This repository contains the implementation of the Evolutionary Rank Aggregation (ERA) method proposed in
Samuel Oliveira, Victor Diniz, Anisio Lacerda, and Gisele Lobo Pappa. 2016. Evolutionary rank aggregation for recommender systems. In 2016 IEEE Congress on Evolutionary Computation (CEC). 255–262.

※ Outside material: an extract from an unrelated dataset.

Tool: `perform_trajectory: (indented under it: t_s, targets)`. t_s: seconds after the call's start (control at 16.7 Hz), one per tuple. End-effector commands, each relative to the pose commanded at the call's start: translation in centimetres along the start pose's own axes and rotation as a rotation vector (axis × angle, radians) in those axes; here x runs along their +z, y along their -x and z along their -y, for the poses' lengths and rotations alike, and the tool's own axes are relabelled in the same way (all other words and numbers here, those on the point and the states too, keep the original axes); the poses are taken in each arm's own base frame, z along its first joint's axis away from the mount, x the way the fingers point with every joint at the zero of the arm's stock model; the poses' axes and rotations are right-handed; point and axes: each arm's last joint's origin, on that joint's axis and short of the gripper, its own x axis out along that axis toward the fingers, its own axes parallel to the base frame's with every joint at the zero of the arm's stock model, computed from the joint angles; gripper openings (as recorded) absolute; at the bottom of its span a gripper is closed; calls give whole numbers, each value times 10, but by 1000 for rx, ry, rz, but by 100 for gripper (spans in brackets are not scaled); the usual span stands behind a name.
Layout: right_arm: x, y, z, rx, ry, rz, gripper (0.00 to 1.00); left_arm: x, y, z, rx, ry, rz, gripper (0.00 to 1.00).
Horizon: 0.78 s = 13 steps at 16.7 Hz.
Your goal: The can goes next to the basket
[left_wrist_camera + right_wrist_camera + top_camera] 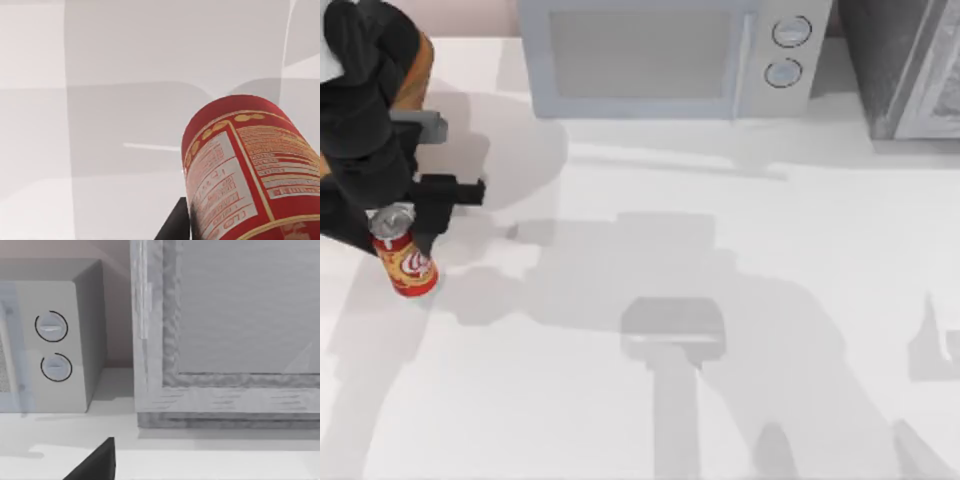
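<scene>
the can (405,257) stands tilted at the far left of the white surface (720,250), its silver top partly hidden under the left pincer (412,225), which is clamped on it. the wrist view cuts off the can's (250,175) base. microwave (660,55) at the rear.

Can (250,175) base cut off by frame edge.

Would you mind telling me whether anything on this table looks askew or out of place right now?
The can is tilted rather than upright, at the table's left edge, with the left gripper at its silver top. The basket it belongs beside is not in sight. The microwave at the back looks ordinary.
</scene>
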Motion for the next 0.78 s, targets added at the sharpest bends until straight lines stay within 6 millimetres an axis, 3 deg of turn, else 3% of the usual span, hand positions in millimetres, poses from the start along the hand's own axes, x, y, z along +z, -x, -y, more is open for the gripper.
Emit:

ERA receives as input a path containing a set of files with the rankings generated by different recommendation algorithms. In this files, each line represents an user id and the list of items that were recommended to this respective user by a recommender. By default we consider that the ranking file names are in the form [part]-[alg_name].out. For example, the file u3-WRMF.out represents the rankings generated by the recommendation algorithm WRMF to the users in the third partition of a recommendation dataset.
Bellow we show a ranking file example.
1 [43:0.98,33:0.79,8:0.77,12:0.45,19:0,02]
2 [47:0.81,3:0.72,94:0.77,45:0.66,18:0,12]
3 [91:0.92,12:0.79,3:0.79,22:0.35,10:0,24]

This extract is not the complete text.